Ele só olhou pra minha cara e respondeu:
- Deixa de ser besta, rapaz! Esse mel é daqui mesmo.
Fiquei com aquilo na cabeça. Matutando a noite toda. “Esse mel é daqui mesmo”.
Então eu resolvi ir na serra pra descobrir onde fica essa fronteira que o povo tanto fala.
Quando andei coisa de meia légua, amarrei o cavalo em frente da casa de Ciço de Lurdes
e subi a serra. Ele tinha me dito que, seguindo reto, depois de umas pedras, tinha uns pés
de pinha e um de caju. O outro estado começava lá depois desse pé de caju.

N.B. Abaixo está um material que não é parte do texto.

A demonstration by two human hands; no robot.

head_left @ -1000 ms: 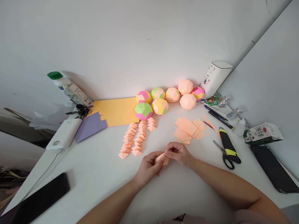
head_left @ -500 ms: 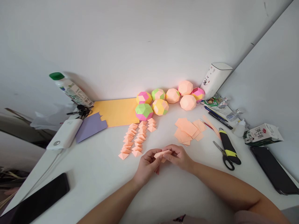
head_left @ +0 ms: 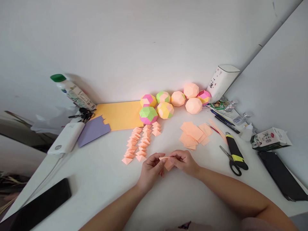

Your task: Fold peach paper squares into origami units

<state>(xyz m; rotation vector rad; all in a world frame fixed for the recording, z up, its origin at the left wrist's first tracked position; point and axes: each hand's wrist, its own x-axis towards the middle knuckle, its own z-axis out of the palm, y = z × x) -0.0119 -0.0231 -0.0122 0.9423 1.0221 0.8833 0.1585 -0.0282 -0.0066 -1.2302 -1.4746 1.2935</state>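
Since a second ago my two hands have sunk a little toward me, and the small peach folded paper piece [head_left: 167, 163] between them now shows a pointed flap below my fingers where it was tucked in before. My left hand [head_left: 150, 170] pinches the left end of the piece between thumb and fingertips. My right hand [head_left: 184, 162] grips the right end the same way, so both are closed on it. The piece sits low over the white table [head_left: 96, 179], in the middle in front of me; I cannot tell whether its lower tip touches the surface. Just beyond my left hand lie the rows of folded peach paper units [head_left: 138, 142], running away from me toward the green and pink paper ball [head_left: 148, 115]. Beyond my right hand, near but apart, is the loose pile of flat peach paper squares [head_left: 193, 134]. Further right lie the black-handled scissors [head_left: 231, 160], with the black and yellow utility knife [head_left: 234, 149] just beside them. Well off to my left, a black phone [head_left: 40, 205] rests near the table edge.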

Fui até lá e sabe o que eu encontrei? Uma senhora com um bocado de menino
comendo pinha, caju e guardando as castanhas. Era Lúcia, minha amiga de infância,
mulher do finado Sebastião, aqueles eram os netos. Perguntei dos filhos dela:
- Casaram tudo! Tão morando aqui perto. De tarde deixam os filhos mais eu pra
pegar fruta. É bom né? – Apontou pra umas casinhas perto de uma estrada – Olha lá a
casa do mais velho.
- Eita Lúcia, que mora tudo em outro estado! – Respondi
- Se é outro estado não sei, Tonho, mas que mora ali, ele mora e você vai tomar
café mais nós.
Para resumir tudo, fomos lá. Tomamos café, conversamos pela tarde toda, rimos
das nossas histórias de criança, depois chegou Pedro de Amélia, outro do tempo da gente
e assim nos divertimos. Quando deu 6 horas tive que voltar pra casa. Antes de ir Lúcia
me disse:
- Aparece mais vezes, Tonho!
Ao que Chico retrucou:
- Domingo vai ter uma buchada lá em casa, vai lá.
Sai de lá com a seguinte sensação. Se existe uma tal de fronteira, ela deve existir
pros outros, porque pra nós, aqui é aqui mesmo. Sem linha, nem estado nem nada.